§ **Exercise aim**: Return the whole listing, keeping every character the same.

===== Information provided

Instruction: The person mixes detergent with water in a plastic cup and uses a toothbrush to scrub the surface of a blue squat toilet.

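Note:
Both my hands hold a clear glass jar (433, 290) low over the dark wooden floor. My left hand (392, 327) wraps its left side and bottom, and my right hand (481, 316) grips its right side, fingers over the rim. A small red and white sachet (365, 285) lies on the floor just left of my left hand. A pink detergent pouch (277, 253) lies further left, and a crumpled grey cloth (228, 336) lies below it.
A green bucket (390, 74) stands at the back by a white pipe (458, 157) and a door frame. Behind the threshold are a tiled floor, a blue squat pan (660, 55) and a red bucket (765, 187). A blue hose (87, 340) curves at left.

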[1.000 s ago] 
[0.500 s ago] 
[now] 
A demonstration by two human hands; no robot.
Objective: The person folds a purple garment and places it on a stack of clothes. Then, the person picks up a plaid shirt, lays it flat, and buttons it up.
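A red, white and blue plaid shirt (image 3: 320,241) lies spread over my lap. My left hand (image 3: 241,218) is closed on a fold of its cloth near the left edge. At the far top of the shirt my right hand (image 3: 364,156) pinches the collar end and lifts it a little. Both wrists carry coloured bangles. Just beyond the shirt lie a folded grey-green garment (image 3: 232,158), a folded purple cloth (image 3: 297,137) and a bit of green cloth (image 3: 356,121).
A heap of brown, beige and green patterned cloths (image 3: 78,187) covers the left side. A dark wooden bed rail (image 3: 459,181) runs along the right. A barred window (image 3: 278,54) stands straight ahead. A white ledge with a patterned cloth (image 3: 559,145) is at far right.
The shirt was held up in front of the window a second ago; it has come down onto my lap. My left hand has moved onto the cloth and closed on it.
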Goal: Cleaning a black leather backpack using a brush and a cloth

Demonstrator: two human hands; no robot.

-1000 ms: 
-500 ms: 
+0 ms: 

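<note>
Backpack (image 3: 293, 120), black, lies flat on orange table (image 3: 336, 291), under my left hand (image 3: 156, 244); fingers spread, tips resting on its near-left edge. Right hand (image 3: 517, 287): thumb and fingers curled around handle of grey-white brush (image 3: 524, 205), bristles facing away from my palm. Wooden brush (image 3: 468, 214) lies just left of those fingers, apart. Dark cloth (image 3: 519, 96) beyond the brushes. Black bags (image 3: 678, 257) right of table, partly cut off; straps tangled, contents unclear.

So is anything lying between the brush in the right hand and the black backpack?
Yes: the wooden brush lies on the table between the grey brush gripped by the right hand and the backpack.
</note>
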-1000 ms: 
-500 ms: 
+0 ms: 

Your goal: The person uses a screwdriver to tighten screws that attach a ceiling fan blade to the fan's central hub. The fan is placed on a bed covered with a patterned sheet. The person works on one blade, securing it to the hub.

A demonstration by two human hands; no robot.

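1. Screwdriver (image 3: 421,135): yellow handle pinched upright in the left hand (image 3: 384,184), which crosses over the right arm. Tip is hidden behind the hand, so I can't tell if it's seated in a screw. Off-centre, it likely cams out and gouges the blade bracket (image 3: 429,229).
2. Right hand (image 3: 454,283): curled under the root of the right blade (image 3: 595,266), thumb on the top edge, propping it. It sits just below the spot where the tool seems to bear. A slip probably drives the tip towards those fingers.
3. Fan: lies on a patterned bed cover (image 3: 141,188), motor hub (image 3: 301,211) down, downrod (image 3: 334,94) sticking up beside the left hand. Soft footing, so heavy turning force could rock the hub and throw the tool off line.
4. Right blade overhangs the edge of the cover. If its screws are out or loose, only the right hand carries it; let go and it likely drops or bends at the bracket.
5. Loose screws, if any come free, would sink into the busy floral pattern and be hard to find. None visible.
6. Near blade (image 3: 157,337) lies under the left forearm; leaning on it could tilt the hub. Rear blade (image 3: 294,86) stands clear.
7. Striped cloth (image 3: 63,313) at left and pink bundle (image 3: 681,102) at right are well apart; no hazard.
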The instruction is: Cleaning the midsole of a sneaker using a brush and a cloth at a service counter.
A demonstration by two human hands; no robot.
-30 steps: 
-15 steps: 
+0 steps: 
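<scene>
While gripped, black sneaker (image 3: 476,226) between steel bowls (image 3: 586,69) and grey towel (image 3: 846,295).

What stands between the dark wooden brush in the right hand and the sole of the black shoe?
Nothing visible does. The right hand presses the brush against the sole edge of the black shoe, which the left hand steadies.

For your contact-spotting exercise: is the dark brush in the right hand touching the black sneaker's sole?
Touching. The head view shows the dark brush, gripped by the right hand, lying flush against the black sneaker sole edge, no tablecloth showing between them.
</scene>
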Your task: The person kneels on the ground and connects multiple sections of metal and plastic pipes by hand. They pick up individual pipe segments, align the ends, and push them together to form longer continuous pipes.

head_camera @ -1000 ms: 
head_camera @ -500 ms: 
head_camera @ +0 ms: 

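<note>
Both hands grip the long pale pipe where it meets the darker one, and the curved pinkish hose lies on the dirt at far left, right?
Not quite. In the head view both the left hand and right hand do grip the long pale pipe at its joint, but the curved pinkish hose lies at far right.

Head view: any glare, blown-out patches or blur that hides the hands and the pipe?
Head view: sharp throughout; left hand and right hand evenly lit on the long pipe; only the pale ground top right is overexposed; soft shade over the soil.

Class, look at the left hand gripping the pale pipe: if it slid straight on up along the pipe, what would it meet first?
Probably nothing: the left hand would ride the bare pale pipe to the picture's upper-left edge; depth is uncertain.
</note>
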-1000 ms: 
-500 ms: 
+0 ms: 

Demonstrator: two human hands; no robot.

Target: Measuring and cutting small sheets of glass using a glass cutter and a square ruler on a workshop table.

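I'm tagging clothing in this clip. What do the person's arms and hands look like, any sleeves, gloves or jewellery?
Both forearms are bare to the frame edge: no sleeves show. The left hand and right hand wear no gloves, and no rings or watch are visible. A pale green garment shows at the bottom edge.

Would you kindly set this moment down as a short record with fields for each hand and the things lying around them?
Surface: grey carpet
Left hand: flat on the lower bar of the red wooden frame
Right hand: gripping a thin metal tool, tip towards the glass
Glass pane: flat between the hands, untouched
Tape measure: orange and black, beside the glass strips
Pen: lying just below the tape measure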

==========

§ **Response to the exercise**:
Instruction: The person mixes detergent with water in a plastic cup and uses a toothbrush to scrub the surface of a blue squat toilet.

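Note:
Both my hands hold a clear glass jar (433, 290) low over the dark wooden floor. My left hand (392, 327) wraps its left side and bottom, and my right hand (481, 316) grips its right side, fingers over the rim. A small red and white sachet (365, 285) lies on the floor just left of my left hand. A pink detergent pouch (277, 253) lies further left, and a crumpled grey cloth (228, 336) lies below it.
A green bucket (390, 74) stands at the back by a white pipe (458, 157) and a door frame. Behind the threshold are a tiled floor, a blue squat pan (660, 55) and a red bucket (765, 187). A blue hose (87, 340) curves at left.
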
[1.000 s ago] 
[0.500 s ago] 
[now] 
A demonstration by two human hands; no robot.
Objective: The person folds a purple garment and places it on a stack of clothes. Then, the person picks up a plaid shirt, lays it flat, and buttons it up.
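A red, white and blue plaid shirt (image 3: 320,241) lies spread over my lap. My left hand (image 3: 241,218) is closed on a fold of its cloth near the left edge. At the far top of the shirt my right hand (image 3: 364,156) pinches the collar end and lifts it a little. Both wrists carry coloured bangles. Just beyond the shirt lie a folded grey-green garment (image 3: 232,158), a folded purple cloth (image 3: 297,137) and a bit of green cloth (image 3: 356,121).
A heap of brown, beige and green patterned cloths (image 3: 78,187) covers the left side. A dark wooden bed rail (image 3: 459,181) runs along the right. A barred window (image 3: 278,54) stands straight ahead. A white ledge with a patterned cloth (image 3: 559,145) is at far right.
The shirt was held up in front of the window a second ago; it has come down onto my lap. My left hand has moved onto the cloth and closed on it.
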Goal: Cleaning a black leather backpack using a brush and a cloth

Demonstrator: two human hands; no robot.

-1000 ms: 
-500 ms: 
+0 ms: 

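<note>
Backpack (image 3: 293, 120), black, lies flat on orange table (image 3: 336, 291), under my left hand (image 3: 156, 244); fingers spread, tips resting on its near-left edge. Right hand (image 3: 517, 287): thumb and fingers curled around handle of grey-white brush (image 3: 524, 205), bristles facing away from my palm. Wooden brush (image 3: 468, 214) lies just left of those fingers, apart. Dark cloth (image 3: 519, 96) beyond the brushes. Black bags (image 3: 678, 257) right of table, partly cut off; straps tangled, contents unclear.

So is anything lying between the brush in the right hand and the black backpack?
Yes: the wooden brush lies on the table between the grey brush gripped by the right hand and the backpack.
</note>
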-1000 ms: 
-500 ms: 
+0 ms: 

Your goal: The person uses a screwdriver to tighten screws that attach a ceiling fan blade to the fan's central hub. The fan is placed on a bed covered with a patterned sheet. The person works on one blade, securing it to the hub.

A demonstration by two human hands; no robot.

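1. Screwdriver (image 3: 421,135): yellow handle pinched upright in the left hand (image 3: 384,184), which crosses over the right arm. Tip is hidden behind the hand, so I can't tell if it's seated in a screw. Off-centre, it likely cams out and gouges the blade bracket (image 3: 429,229).
2. Right hand (image 3: 454,283): curled under the root of the right blade (image 3: 595,266), thumb on the top edge, propping it. It sits just below the spot where the tool seems to bear. A slip probably drives the tip towards those fingers.
3. Fan: lies on a patterned bed cover (image 3: 141,188), motor hub (image 3: 301,211) down, downrod (image 3: 334,94) sticking up beside the left hand. Soft footing, so heavy turning force could rock the hub and throw the tool off line.
4. Right blade overhangs the edge of the cover. If its screws are out or loose, only the right hand carries it; let go and it likely drops or bends at the bracket.
5. Loose screws, if any come free, would sink into the busy floral pattern and be hard to find. None visible.
6. Near blade (image 3: 157,337) lies under the left forearm; leaning on it could tilt the hub. Rear blade (image 3: 294,86) stands clear.
7. Striped cloth (image 3: 63,313) at left and pink bundle (image 3: 681,102) at right are well apart; no hazard.
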The instruction is: Cleaning the midsole of a sneaker using a brush and a cloth at a service counter.
A demonstration by two human hands; no robot.
-30 steps: 
-15 steps: 
+0 steps: 
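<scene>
While gripped, black sneaker (image 3: 476,226) between steel bowls (image 3: 586,69) and grey towel (image 3: 846,295).

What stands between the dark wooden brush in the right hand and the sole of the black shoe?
Nothing visible does. The right hand presses the brush against the sole edge of the black shoe, which the left hand steadies.

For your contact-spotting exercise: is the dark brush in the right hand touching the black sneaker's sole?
Touching. The head view shows the dark brush, gripped by the right hand, lying flush against the black sneaker sole edge, no tablecloth showing between them.
</scene>
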Your task: The person kneels on the ground and connects multiple sections of metal and plastic pipes by hand. They pick up individual pipe segments, align the ends, and push them together to form longer continuous pipes.

head_camera @ -1000 ms: 
head_camera @ -500 ms: 
head_camera @ +0 ms: 

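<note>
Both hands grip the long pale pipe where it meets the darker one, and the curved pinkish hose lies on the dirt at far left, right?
Not quite. In the head view both the left hand and right hand do grip the long pale pipe at its joint, but the curved pinkish hose lies at far right.

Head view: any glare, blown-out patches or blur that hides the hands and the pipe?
Head view: sharp throughout; left hand and right hand evenly lit on the long pipe; only the pale ground top right is overexposed; soft shade over the soil.

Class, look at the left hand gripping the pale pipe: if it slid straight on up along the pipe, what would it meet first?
Probably nothing: the left hand would ride the bare pale pipe to the picture's upper-left edge; depth is uncertain.
</note>
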-1000 ms: 
-500 ms: 
+0 ms: 

Demonstrator: two human hands; no robot.

Target: Measuring and cutting small sheets of glass using a glass cutter and a square ruler on a workshop table.

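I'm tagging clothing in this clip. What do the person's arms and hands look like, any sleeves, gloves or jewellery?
Both forearms are bare to the frame edge: no sleeves show. The left hand and right hand wear no gloves, and no rings or watch are visible. A pale green garment shows at the bottom edge.

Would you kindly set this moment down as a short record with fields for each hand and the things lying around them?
Surface: grey carpet
Left hand: flat on the lower bar of the red wooden frame
Right hand: gripping a thin metal tool, tip towards the glass
Glass pane: flat between the hands, untouched
Tape measure: orange and black, beside the glass strips
Pen: lying just below the tape measure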

The answer given above is complete.